Et, en phrases hachées, coupées d'incidentes étrangères au sujet, il raconta l'histoire du Paradou, une sorte de légende qui courait le pays. Du temps de Louis XV, un seigneur y avait bâti un palais superbe, avec des jardins immenses, des bassins, des eaux ruisselantes, des statues, tout un petit Versailles perdu dans les pierres, sous le grand soleil du Midi. Mais il n'y était venu passer qu'une saison, en compagnie d'une femme adorablement belle, qui mourut là sans doute, car personne ne l'avait vue en sortir. L'année suivante, le château brûla, les portes du parc furent clouées, les meurtrières des murs elles-mêmes s'emplirent de terre; si bien que, depuis cette époque lointaine, pas un regard n'était entré dans ce vaste enclos, qui tenait tout un des hauts plateaux des Garrigues.

– Les orties ne doivent pas manquer, dit en riant l'abbé Mouret… Ça sent l'humide tout le long de ce mur, vous ne trouvez pas, mon oncle?

Puis, après un silence:

– Et à qui appartient le Paradou, maintenant? demanda-t-il.

– Ma foi, on ne sait pas, répondit le docteur. Le propriétaire est venu dans le pays, il y a une vingtaine d'années. Mais il a été tellement effrayé par ce nid à couleuvres, qu'il n'a plus reparu… Le vrai maître est le gardien de la propriété, ce vieil original de Jeanbernat, qui a trouvé le moyen de se loger dans un pavillon, dont les pierres tiennent encore… Tiens, tu vois, cette masure grise, là bas, avec ces grandes fenêtres mangées de lierre.

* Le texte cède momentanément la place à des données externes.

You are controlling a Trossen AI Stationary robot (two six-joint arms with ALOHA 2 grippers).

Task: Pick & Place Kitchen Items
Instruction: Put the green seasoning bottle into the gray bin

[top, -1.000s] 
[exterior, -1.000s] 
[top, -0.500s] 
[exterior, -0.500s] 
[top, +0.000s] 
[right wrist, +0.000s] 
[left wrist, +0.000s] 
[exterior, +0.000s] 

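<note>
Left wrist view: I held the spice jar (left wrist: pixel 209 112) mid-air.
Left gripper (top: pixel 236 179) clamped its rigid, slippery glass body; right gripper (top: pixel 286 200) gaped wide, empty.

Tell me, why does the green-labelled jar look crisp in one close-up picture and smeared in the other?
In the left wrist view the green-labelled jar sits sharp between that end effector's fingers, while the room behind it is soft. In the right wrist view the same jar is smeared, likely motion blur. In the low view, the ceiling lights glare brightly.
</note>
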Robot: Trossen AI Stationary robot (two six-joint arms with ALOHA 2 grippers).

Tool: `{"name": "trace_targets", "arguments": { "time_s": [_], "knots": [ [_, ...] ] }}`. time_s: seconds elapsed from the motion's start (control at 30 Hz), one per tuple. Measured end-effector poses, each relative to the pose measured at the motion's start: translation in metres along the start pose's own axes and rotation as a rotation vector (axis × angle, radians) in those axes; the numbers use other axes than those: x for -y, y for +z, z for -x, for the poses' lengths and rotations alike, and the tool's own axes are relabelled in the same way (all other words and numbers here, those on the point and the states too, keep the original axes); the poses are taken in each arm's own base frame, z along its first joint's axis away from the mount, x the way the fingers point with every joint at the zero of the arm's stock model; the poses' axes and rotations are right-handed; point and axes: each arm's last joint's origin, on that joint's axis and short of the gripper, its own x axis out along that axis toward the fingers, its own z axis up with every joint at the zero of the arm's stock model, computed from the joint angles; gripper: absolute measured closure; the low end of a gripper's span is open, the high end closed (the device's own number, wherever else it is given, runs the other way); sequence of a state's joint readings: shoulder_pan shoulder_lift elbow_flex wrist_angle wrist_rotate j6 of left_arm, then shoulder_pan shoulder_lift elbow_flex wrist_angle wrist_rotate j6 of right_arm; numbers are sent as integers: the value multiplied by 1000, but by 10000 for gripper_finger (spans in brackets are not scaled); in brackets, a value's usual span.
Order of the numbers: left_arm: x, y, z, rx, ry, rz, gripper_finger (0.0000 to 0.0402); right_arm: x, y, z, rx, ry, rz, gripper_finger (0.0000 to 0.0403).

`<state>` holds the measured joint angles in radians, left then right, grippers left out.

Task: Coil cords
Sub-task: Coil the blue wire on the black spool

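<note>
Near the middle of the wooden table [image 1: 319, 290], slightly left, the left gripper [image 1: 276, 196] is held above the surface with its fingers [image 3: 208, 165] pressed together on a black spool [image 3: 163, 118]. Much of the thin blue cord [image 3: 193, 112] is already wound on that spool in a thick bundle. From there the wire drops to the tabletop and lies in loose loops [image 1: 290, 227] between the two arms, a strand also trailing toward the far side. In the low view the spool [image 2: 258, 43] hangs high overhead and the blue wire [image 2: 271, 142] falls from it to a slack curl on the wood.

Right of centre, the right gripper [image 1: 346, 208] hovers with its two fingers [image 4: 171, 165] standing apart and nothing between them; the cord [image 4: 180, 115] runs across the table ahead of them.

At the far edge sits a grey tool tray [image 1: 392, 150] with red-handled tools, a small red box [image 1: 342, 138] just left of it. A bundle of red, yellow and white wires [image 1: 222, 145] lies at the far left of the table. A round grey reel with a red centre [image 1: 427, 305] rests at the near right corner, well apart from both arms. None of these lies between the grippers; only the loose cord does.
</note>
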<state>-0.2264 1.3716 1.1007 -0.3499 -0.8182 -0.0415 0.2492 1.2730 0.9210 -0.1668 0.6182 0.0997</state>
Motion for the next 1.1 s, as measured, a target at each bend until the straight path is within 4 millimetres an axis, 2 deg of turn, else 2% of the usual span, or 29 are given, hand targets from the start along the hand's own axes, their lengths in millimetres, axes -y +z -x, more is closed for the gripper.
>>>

Le cabriolet passa devant une grille seigneuriale, toute saignante de rouille, garnie à l'intérieur de planches maçonnées. Les sauts-de-loup étaient noirs de ronces. A une centaine de mètres, le pavillon habité par Jeanbernat se trouvait enclavé dans le parc, sur lequel une de ses façades donnait. Mais le gardien semblait avoir barricadé sa demeure, de ce côté; il avait défriché un étroit jardin, sur la route; il vivait là, au midi, tournant le dos au Paradou, sans paraître se douter de l'énormité des verdures débordant derrière lui.

Le jeune prêtre sauta à terre, regardant curieusement, interrogeant le docteur qui se hâtait d'attacher le cheval à un anneau scellé dans le mur.

– Et ce vieillard vit seul, au fond de ce trou perdu? demanda-t-il.

– Oui, complètement seul, répondit l'oncle Pascal.

Mais il se reprit.

– Il a avec lui une nièce qui lui est tombée sur les bras, une drôle de fille, une sauvage… Dépêchons. Tout a l'air mort dans la maison.